WCPA
- Clearfield, Pennsylvania; United States;
- Broadcast area: DuBois
- Frequency: 900 kHz
- Branding: Passport Radio

Programming
- Language: English
- Format: Classic hits

Ownership
- Owner: Seven Mountains Media; (Southern Belle, LLC);

History
- First air date: 1947
- Call sign meaning: Clearfield, Pennsylvania

Technical information
- Licensing authority: FCC
- Facility ID: 11982
- Class: B
- Power: 2,500 watts (day); 500 watts (night);
- Translators: 98.5 W253CU (Clearfield); 101.7 W269EC (DuBois);

Links
- Public license information: Public file; LMS;
- Webcast: Listen live
- Website: passportradiopa.com

= WCPA (AM) =

Radio station in Clearfield, Pennsylvania

WCPA (900 kHz, "Passport Radio") is a commercial AM radio station licensed to Clearfield, Pennsylvania, United States, and serving DuBois. WCPA is owned by Seven Mountains Media, through licensee Southern Belle, LLC. WCPA broadcasts with a power output of 2,500 watts (day); and 500 watts (night).

==History==
WCPA was the first of three radio properties once owned by Progressive Publishing, first going on the air back in 1947. Though it had always broadcast at its current frequency, this station would not be granted nighttime power authorization until 1990, when it undertook a major engineering project.

Prior to this, WCPA enjoyed a reputation as an immediate and reliable source for breaking local news, largely through the newspaper cross-ownership. This alliance resulted in many awards for the quality of their local newscasts. Wishing to expand their reach into other markets, Progressive also purchased WDAD in Indiana, Pennsylvania, in 1958, and WMAJ in State College at around the same time. Both WDAD and WMAJ experienced massive growth while under Progressive's ownership.

In the mid-1960s, the FCC approved a round of low-powered Class A FM drop-in channels to spur growth on that band among AM broadcasters who were reluctant to take the financial risk involved with the unpopular technology. Progressive successfully applied for three FM channels in their respective markets, with WCPA's FM sister, WQYX coming on the air at 93.5 (now at 93.1) on July 12, 1967.
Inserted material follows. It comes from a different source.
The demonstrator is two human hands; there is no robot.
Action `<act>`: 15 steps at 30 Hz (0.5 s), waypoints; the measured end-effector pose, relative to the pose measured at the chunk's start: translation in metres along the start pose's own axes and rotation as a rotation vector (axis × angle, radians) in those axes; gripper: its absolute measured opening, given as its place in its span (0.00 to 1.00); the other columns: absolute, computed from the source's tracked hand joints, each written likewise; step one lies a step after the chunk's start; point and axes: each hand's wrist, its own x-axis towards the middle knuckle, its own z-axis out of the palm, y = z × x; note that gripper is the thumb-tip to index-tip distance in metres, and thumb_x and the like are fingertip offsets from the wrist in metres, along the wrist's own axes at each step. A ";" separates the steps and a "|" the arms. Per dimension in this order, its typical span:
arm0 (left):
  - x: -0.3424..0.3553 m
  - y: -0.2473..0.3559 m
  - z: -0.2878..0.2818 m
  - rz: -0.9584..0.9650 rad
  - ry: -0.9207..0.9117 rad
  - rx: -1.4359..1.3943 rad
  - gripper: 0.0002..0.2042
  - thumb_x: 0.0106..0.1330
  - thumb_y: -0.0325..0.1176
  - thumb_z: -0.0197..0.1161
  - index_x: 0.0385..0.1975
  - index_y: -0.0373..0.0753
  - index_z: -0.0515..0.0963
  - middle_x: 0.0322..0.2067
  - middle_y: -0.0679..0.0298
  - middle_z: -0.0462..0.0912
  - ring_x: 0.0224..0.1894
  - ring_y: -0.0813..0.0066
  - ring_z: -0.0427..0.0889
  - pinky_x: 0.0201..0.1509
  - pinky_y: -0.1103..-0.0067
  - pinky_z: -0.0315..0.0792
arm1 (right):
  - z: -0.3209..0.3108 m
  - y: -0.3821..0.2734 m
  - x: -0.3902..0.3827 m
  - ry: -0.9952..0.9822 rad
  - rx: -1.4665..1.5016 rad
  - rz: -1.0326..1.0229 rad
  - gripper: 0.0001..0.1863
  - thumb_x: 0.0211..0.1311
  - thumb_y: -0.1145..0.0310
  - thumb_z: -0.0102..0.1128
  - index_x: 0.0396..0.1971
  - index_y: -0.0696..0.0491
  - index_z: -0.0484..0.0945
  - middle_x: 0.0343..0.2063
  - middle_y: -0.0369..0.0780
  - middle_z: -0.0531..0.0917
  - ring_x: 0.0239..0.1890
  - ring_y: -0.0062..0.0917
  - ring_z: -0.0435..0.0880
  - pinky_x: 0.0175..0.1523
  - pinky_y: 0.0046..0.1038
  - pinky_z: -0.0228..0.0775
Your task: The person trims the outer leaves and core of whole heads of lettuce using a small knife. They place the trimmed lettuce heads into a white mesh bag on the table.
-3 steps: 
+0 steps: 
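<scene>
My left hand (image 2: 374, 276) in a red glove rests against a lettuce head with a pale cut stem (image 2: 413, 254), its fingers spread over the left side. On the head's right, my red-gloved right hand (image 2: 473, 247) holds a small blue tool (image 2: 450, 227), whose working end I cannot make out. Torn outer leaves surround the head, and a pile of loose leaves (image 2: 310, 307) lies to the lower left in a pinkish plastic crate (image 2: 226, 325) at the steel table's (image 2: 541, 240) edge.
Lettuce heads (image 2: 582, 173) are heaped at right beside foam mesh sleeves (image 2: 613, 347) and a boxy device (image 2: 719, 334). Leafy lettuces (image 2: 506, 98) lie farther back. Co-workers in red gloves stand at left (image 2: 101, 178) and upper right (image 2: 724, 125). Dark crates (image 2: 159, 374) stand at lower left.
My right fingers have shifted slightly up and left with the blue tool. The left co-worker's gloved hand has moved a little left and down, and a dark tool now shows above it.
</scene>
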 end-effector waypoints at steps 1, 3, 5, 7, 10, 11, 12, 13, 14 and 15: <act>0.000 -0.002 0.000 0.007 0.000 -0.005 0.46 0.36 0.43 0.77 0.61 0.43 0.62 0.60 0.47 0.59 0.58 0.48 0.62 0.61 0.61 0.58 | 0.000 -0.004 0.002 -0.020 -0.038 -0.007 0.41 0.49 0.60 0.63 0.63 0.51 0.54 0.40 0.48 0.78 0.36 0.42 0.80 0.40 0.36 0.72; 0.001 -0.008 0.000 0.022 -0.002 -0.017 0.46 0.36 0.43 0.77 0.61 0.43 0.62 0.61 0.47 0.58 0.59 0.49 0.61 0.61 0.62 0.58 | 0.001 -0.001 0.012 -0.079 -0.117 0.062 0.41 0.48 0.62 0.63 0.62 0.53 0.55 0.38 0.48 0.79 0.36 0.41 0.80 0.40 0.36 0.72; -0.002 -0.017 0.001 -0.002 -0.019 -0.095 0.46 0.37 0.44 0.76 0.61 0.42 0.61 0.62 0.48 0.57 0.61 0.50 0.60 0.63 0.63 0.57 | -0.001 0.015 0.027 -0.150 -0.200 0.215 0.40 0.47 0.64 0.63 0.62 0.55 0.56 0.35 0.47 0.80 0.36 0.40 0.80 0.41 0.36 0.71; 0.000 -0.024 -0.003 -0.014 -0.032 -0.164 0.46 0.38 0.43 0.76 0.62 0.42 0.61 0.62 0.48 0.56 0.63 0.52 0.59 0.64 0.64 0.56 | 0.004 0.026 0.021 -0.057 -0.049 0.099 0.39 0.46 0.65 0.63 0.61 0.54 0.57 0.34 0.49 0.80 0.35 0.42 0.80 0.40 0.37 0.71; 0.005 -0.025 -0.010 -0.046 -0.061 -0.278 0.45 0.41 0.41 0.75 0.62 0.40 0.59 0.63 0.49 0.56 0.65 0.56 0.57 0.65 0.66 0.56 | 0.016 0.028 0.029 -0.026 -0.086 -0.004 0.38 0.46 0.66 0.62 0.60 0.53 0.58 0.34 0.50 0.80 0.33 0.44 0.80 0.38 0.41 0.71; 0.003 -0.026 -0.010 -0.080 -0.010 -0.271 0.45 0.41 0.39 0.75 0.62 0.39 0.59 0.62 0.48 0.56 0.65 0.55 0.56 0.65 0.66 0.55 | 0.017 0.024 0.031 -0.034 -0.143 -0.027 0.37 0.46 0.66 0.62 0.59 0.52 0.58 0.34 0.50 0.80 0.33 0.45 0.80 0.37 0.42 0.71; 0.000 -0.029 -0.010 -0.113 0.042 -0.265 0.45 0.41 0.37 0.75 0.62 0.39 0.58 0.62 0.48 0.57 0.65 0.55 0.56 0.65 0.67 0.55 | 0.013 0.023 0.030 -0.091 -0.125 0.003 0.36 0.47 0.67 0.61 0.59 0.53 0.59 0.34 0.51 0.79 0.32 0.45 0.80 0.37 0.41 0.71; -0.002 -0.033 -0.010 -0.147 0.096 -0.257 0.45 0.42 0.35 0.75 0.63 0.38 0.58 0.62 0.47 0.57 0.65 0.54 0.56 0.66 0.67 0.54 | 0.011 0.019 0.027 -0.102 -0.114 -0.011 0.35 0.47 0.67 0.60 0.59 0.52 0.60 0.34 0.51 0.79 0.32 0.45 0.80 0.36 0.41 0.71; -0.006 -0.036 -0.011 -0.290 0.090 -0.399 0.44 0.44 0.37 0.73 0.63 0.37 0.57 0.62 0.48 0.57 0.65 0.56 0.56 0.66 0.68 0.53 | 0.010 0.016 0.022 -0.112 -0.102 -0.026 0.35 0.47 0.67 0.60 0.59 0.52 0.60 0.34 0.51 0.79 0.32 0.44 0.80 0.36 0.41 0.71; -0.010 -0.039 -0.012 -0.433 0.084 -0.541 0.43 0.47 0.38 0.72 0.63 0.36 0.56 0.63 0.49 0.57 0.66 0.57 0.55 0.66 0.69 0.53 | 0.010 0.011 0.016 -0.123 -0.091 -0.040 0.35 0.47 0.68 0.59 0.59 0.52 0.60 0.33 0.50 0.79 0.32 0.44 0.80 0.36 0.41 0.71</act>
===1980s: Progressive divestiture===
In the late 1980s, Progressive decided to reduce its footprint and sold their properties in State College and Indiana, both in Pennsylvania. Sales of both stations generated close to $5 million by the end of the decade. With this new capital, Progressive decided to put a sizable investment into WCPA's future. Prior to 1990, it had been a single-tower non-directional daytime-only AM station operating at a thousand watts.

Progressive successfully applied for a construction permit to build a new transmitter and tower site. Two new towers were built for a directional-antenna pattern that would allow the station to operate at more than double its current power during the day, with nighttime power at 500 watts. The low dial position allowed WCPA to be heard clearly at night throughout Clearfield County, and parts of Centre County.

===WCPA today===
Until 2010, WCPA, along with WQYX, operated at 110 Healy Street in downtown Clearfield. In October 2006, Progressive Publishing sold WCPA and WQYX to First Media, owners of WOWQ in DuBois, for $750,000. On May 1, 2010, WCPA/WQYX held a "yard sale" to liquidate its 30-year collection of 45s and albums, as well as electronics, office supplies, etc., in preparation for the demolition of the building. The offices/studios were then co-located with WOWQ and WZDB in DuBois. Effective January 3, 2017, First Media sold WCPA, WOWQ, WQYX, WZDB, and WZDD to Seven Mountains Media for $4.5 million.

Logo before 101.7 translator sign on

On August 15, 2018, WCPA rebranded as "Passport Radio". The change occurred at the same time as WCPA launched their new FM translator at 98.5 FM, W253CU. There is a translator also at 101.7, W269EC. By this point, the station was airing a broad 1960s to 1980s classic hits format.